Problem statement: The copy you give must match the lines from the top of the data through the line containing "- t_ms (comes" exactly, and it must hold no pictures.

Raw data:
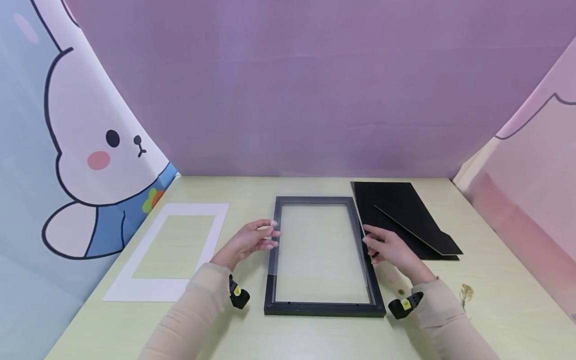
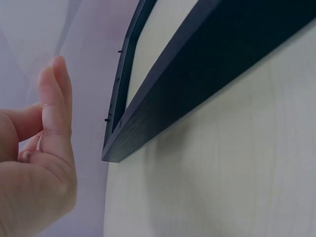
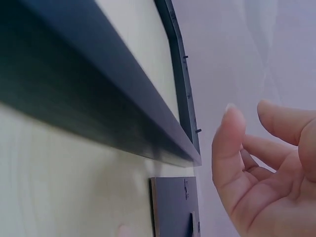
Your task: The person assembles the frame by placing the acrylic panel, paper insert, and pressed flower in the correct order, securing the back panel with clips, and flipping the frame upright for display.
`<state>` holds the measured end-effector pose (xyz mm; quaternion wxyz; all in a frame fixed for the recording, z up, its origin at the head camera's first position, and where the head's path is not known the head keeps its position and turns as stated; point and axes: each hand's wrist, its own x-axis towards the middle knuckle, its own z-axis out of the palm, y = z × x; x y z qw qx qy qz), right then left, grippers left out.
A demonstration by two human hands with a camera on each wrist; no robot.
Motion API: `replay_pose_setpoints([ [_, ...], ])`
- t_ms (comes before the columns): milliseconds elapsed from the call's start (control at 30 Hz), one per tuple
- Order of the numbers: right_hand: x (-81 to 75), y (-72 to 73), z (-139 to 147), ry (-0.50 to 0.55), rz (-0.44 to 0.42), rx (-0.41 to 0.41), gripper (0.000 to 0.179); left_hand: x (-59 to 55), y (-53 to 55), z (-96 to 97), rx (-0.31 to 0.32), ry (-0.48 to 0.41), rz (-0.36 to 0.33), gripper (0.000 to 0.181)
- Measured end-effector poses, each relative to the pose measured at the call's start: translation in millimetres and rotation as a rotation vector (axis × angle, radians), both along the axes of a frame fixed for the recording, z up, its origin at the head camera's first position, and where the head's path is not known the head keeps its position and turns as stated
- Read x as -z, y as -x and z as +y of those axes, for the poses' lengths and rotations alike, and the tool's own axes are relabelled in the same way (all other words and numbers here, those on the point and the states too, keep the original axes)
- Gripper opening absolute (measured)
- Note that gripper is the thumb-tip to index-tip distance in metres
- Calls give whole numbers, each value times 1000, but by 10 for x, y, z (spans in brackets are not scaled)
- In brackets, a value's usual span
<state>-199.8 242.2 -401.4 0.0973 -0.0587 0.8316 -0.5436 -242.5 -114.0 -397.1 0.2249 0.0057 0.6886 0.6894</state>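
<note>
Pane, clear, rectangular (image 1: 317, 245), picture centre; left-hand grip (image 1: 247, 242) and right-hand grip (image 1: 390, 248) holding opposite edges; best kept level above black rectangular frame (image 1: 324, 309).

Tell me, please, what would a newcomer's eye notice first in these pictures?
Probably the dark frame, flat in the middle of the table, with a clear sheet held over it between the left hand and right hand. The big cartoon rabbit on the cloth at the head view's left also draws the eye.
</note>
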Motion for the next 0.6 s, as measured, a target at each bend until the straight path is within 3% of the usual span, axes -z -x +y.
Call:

Response area:
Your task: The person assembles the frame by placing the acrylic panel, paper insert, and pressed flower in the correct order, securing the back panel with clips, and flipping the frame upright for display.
`<state>` holds the measured end-effector pose (xyz mm; quaternion wxyz; all in a frame fixed for the recording, z up, its origin at the head camera's first position, and where the head's path is not known the head keeps its position and turns as stated; point and axes: each hand's wrist, its own x-axis towards the middle knuckle, its own z-axis out of the palm, y = z × x; x y z qw qx qy qz), right then left, grippers left out.
A demonstration by two human hands with a camera on each wrist; no robot.
Motion API: `replay_pose_setpoints([ [_, ...], ])`
- t_ms (comes before the columns): milliseconds elapsed from the call's start (control at 30 Hz), one per tuple

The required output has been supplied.